**What you are asked to do**
In the data below, locate each line with the word "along" and list it.

☆ ☆ ☆

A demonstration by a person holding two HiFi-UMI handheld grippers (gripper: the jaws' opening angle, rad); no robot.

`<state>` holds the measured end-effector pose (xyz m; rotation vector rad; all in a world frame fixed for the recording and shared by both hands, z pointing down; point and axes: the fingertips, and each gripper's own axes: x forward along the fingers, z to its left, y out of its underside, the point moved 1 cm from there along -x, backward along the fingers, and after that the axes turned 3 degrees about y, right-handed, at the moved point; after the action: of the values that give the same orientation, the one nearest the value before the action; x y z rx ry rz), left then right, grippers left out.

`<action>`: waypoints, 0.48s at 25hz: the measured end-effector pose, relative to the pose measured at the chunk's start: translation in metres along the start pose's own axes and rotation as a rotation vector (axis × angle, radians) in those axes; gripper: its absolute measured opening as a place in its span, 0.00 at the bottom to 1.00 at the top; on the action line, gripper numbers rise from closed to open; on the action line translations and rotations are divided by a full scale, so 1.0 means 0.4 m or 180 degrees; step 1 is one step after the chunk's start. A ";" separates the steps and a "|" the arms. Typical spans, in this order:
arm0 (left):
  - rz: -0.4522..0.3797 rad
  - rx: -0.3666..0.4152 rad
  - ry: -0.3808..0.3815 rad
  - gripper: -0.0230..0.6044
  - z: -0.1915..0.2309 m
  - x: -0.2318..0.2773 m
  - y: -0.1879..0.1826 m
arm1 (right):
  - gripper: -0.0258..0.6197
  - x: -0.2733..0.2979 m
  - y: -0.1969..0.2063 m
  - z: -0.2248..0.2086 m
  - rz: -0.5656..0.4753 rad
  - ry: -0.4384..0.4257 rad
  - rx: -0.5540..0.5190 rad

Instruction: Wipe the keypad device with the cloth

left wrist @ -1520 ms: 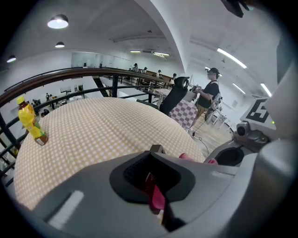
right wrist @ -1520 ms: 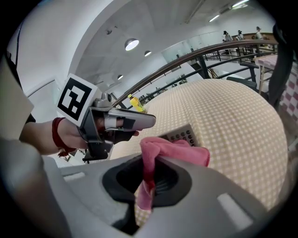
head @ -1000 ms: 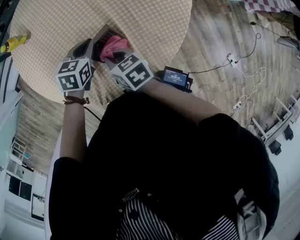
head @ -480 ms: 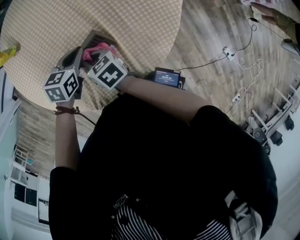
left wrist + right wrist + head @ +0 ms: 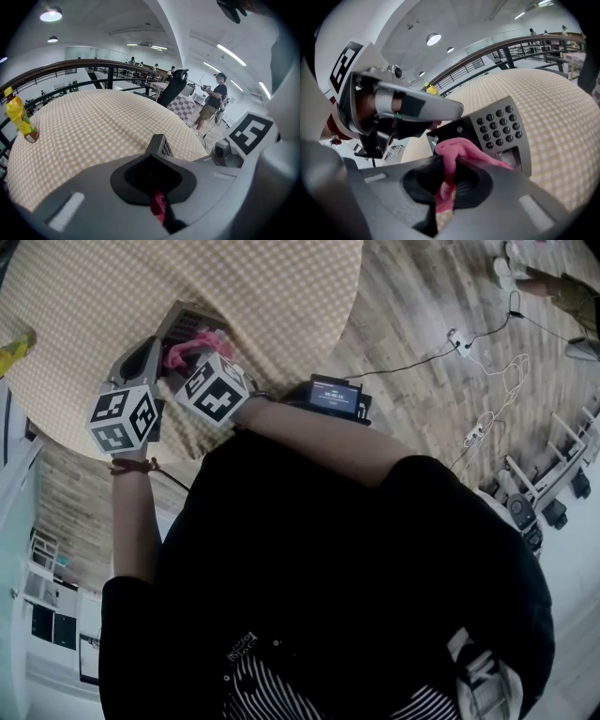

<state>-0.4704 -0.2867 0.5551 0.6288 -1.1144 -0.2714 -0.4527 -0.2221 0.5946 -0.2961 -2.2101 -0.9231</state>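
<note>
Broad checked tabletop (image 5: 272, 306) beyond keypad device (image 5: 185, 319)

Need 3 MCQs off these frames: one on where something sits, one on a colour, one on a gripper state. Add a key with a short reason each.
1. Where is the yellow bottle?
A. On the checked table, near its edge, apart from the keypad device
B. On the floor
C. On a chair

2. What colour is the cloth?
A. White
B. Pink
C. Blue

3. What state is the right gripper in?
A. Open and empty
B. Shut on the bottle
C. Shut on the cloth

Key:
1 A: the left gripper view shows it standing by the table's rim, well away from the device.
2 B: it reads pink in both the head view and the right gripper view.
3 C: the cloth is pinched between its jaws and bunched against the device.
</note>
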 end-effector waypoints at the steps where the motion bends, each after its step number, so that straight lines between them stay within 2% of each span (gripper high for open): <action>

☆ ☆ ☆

**Response to the exercise**
`<state>` holds the measured end-effector pose (xyz m; rotation vector rad; all in a world frame fixed for the recording and shared by both hands, z pointing down; point and axes: the fingertips, and each gripper's own axes: x forward along the fingers, z to its left, y out of its underside, the point moved 1 cm from there along -x, backward along the fingers, and after that the axes turned 3 degrees about y, right-handed, at the moved point; after the action: of the values that give the same orientation, the one nearest the value before the action; x y z rx ry rz), left then right, grippers left out.
`<action>`: waypoints, 0.48s at 25hz: the measured end-effector pose, relative to the pose measured at the chunk's start: translation in metres along the start pose's own axes and rotation as a rotation vector (axis × angle, radians) in those axes; gripper: its absolute measured opening as a place in its span, 0.00 at the bottom to 1.00 at the top; on the action line, gripper numbers rise from closed to open; on the action line translations and rotations are divided by a full scale, so 1.0 means 0.4 m or 180 degrees; step 1 is one step after the chunk's start. A ";" separates the steps and a "|" the arms. Typical spans, in this order:

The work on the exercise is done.